Ama bu yeterli olmamali.
Avustralya ve Yeni Zellanda hükümetleri ECHELON’un varligini kabul
ettiler.
ECHELON hakkinda Avrupa Parlementosu’ndaki ilk rapor 1988′de yayinlandi.
1997′de Steve Wright tarafindan hazirlanan politik kontrol teknolojileri
konulu ikinci bir Avrupa Parlementosu raporu (raporun ingilizce orijinali
http://cryptome.org/echelon-ep.htm ) ECHELON hakkinda daha detayli bilgiler
içeriyordu. Bu rapora göre ABD, Avrupa’daki telefon, faks, ve email
haberlesmelerinin %90′ini ECHELON sistemiyle denetliyordu. Projeye ortak 5
devletin DICTIONARY’ye girdigi anahtar kelimeleri içeren bir veri elde
edildiginde, o anahtari içeren iletisim paketi otomatik olarak istegi yapan
ülkenin istihbarat örgütüne gönderiliyordu. Avrupa Parlementosu’nu rahatsiz
eden nokta, bu sistemin potansiyel terör eylemleriyle ilgili bilgilerin ele
geçirilmesinin yaninda, çesitli ülkelerle ilgili ekonomik istihbaratin da
ele geçirilmesine olanak vermesiydi. Gerçektende, soguk savas dönemi
sirasinda gelistirilen ve askeri bilgileri filtreleyen çesitli elektronik
istihbarat sistemlerinin aksine ECHELON, resmi daireler, sirketler,
organizasyonlar ve bireyler gibi kaynaklari dinlemektedir.

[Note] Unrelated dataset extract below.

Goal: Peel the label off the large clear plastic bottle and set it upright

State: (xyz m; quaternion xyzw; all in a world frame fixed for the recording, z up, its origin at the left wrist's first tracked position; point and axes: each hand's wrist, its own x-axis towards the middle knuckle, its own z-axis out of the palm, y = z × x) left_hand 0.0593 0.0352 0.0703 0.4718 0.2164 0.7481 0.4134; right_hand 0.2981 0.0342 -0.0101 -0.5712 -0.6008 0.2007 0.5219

Avrupa Parlementosu bu kaygilarin sonucu olarak kisisel mahremiyetin
korunmasina yönelik bir arastirma komitesi görevlendirdi
(http://www.heise.de/tp/english/inhalt/co/6724/1.html ).
Italyan hükümeti ECHELON’un bilgi toplama yöntemlerinin Italyan kanunlarina
aykiriliginin incelenmesi için bir komisyon kurdu
(http://www.sunday-times.co.uk/news/pages/sti/98/05/31/stifocnws01003.html?9
99).
Danimarka Parlementosu da benzer bir arastirma baslatti.
Ve 1999′da, ABD’deki elektronik mahremiyet örgütü EPIC, ECHELON’un
faaliyetleriyle ilgili olarak ABD hükümetini mahkemeye verdi
(http://www.epic.org/open_gov/foia/nsa_suit_12_99.html ).
ECHELON’un topladigi veriler ne ise yarıyor?
ECHELON’un 1947 UKUSA anlasmasinda karara baglanan temel görevi ulusal
güvenligin korunmasiydi. Projenin bugün de bu amaca hizmet ettigi biliniyor.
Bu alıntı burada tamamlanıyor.